I’ve heard of “‘tis the season to be jolly,” but I’ve never heard of “‘tis the season to be anal.”
Shannon Cooper of South Carolina knows all about this season, and the folks who have gone anal. She now has an arrest record that shows how anal they are.
Here’s what happened to Cooper, as recounted in a June 5 New York Daily News story:
“Beach balls and bullhorns are commonly banned from graduation ceremonies, but some schools also want to silence the screaming – going so far as to have overzealous audience members arrested.
“That’s what reportedly happened to South Carolina mom Shannon Cooper, who was accused of whooping so loudly during her daughter’s high school graduation Saturday night that cops charged her with disorderly conduct and placed her in a detention center.”
What? Cooper couldn’t have been the only one “cheering loudly.” Did cops arrest all those that “cheered loudly” and place them in detention centers, or was it just Cooper?
Cooper’s daughter, Iesha Cooper, might have provided the answer. Iesha said that she didn’t know her mother was being arrested until some friends told her.
“(They told me) ‘they’re locking your mom up for cheering,’” Iesha told a reporter from WPDE, a television station in Myrtle Beach, S.C. “And I was like ‘that isn’t right because other people was cheering and they didn’t lock them up.’”
In the New York Daily News story Shannon Cooper said “she didn’t act any differently than other families when their children’s names were called during the South Florence High School ceremony.”
If what Shannon and Iesha Cooper said is true, then we see immediately the problem with either arresting people or booting them out of graduation ceremonies for “excessive celebrating” or “excessive cheering.”
Here’s the first problem: define “excessive.”
Applause? Shouting? Lots of shouting? Lots of LOUD shouting? And how much is a lot?
Here’s the second problem: how many people, exactly, are police prepared to arrest? Won’t that clog the jails and prevent cops from giving their attention to more serious problems?
I don’t know what kind of town Shannon and Iesha Cooper live in. It might be one of those hick towns common to the South. But this could never have happened in Baltimore.
Can you imagine cops in the city nicknamed – and appropriately, I’m ashamed to add – “Bodymore, Murderland” arresting someone for cheering at a graduation ceremony?
The first thing the person arrested would ask the cops is,” Seriously, don’t you guys have more important things to do? Murderers to track down, drug dealers to arrest?”
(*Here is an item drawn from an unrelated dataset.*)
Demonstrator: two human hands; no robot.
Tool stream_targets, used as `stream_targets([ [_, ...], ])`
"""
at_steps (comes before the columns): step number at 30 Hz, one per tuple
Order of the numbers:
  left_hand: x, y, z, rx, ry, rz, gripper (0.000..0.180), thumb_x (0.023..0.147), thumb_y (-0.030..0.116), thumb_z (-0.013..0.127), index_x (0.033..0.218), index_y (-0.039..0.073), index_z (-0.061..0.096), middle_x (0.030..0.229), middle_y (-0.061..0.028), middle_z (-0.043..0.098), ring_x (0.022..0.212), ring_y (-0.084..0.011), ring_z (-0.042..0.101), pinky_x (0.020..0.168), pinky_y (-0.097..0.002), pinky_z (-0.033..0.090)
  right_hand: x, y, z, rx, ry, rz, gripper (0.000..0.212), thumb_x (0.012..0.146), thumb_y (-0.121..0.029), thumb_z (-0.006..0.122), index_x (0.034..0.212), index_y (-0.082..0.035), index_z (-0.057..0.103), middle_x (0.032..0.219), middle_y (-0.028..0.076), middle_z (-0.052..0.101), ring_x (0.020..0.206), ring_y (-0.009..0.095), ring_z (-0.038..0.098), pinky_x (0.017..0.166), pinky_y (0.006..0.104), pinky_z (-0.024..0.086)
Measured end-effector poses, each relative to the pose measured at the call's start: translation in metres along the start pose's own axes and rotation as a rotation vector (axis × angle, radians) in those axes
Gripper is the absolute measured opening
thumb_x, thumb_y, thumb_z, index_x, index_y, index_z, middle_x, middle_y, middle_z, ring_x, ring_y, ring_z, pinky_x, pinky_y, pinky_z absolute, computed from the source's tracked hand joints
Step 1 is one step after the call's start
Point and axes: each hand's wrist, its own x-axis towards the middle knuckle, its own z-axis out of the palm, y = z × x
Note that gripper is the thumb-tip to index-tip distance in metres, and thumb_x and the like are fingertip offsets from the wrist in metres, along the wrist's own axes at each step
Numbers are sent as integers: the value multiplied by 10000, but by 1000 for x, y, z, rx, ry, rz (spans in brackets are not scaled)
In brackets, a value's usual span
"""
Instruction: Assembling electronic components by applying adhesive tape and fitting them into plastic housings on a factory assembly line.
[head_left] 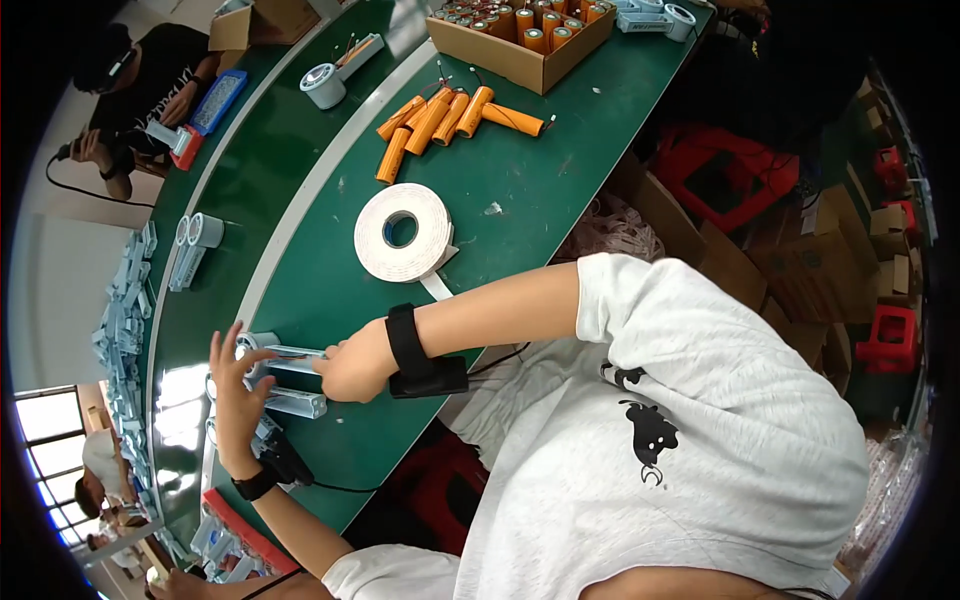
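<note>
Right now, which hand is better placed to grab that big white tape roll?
Probably the right hand: it is nearer the white tape roll, while the left hand is farther off. The right seems to touch a pale blue handle, so it may need freeing first.

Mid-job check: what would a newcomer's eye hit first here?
Probably the big white tape roll, flat on the green bench near the picture's centre. Above it in the picture, bright orange cylinders lie in a loose pile. Lower left, the left hand and right hand are at a pale-blue part.
</note>
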Motion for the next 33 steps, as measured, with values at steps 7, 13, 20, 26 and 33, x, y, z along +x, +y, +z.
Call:
stream_targets([
  [7, -4, 40, 42, 153, -80, 327, 119, 630, -75, 630, 714, 4, 601, 1181, -101, 504, 1150, -257, 438, 958, -375, 365, -69, -15, 35, -313, 164, 0, 145, 757, -90, 532, 745, 42, 593, 928, 146, 517, 725, 254, 534, 614, 353, 472],
  [13, -8, 71, 48, -823, -107, -163, 110, 679, -75, 620, 732, -30, 535, 1026, -88, 586, 986, -167, 521, 747, -259, 439, -137, -5, 18, 137, 258, -26, 158, 739, -61, 572, 856, 45, 571, 900, 123, 555, 766, 240, 568, 653, 327, 478],
  [20, -17, 82, 61, -843, 116, -118, 138, 718, -80, 595, 763, -29, 475, 949, -100, 612, 967, -167, 528, 704, -240, 436, -104, -13, -3, 648, 848, 5, 195, 740, -25, 601, 927, -1, 553, 831, 123, 587, 785, 238, 582, 687, 321, 471],
  [26, -21, 74, 59, -801, 104, 4, 165, 763, -65, 567, 741, -11, 413, 977, -104, 599, 905, -123, 514, 661, -201, 421, -85, -4, 7, 225, 641, -4, 175, 707, -4, 595, 880, 26, 587, 793, 164, 618, 740, 298, 605, 651, 350, 468],
  [33, -22, 65, 61, -955, 45, -107, 172, 749, -73, 570, 742, -8, 411, 999, -126, 588, 960, -169, 519, 731, -249, 442, -62, -2, -32, 48, 173, 187, 155, 737, -60, 573, 888, -30, 586, 795, 142, 616, 746, 297, 605, 642, 384, 465],
])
Apparently it’s not just anal season in South Carolina. In Mount Healthy, Ohio – sounds like another hick town to me – Anthony Cornist walked across the stage, graduated from Mount Healthy Junior-Senior High School and didn’t get his diploma. Why?
School officials held it up. His guests displayed “excessive cheering” after his name was called. Members of Cornist’s family say it wasn’t only his guests that cheered; other students and some teachers also cheered as well.
That might be the case. Cornist played football for Mount Healthy, and Ohio is one of those states where high school football is almost a religion. (Much like parts of western Pennsylvania and almost any Southern state.)
Mount Healthy school district officials said that, in order for Cornist to receive his diploma, either he or one of his family members will have to perform 20 hours of community service.
These anal retentive people in South Carolina and Ohio need to lighten up. I’ve attended plenty of graduation ceremonies, and here’s what I’ve come to expect.
Someone from the school system will give the standard spiel about attendees observing proper decorum during the graduation ceremony.
“Please wait until ALL the names have been read, and then applaud,” they’ll announce.
“Yeah, like THAT will happen,” I usually say. Then I rub my hands, lick my lips and wait to see which student’s guests will be the first to break the rule.
And I have no problem with “excessive cheering” or “excessive celebration.” If graduating high school is the big deal school officials say it is – and they claim it’s a VERY big deal – then why shouldn’t it be celebrated with cheering?
Parents and guests of graduating students can do handstands and back flips for all I care. If they broke out and danced the Funky Chicken or the Stanky Leg, I wouldn’t mind that either.
High school graduation ceremonies are supposed to be joyous affairs. It’s time school officials stopped treating them like they’re funerals.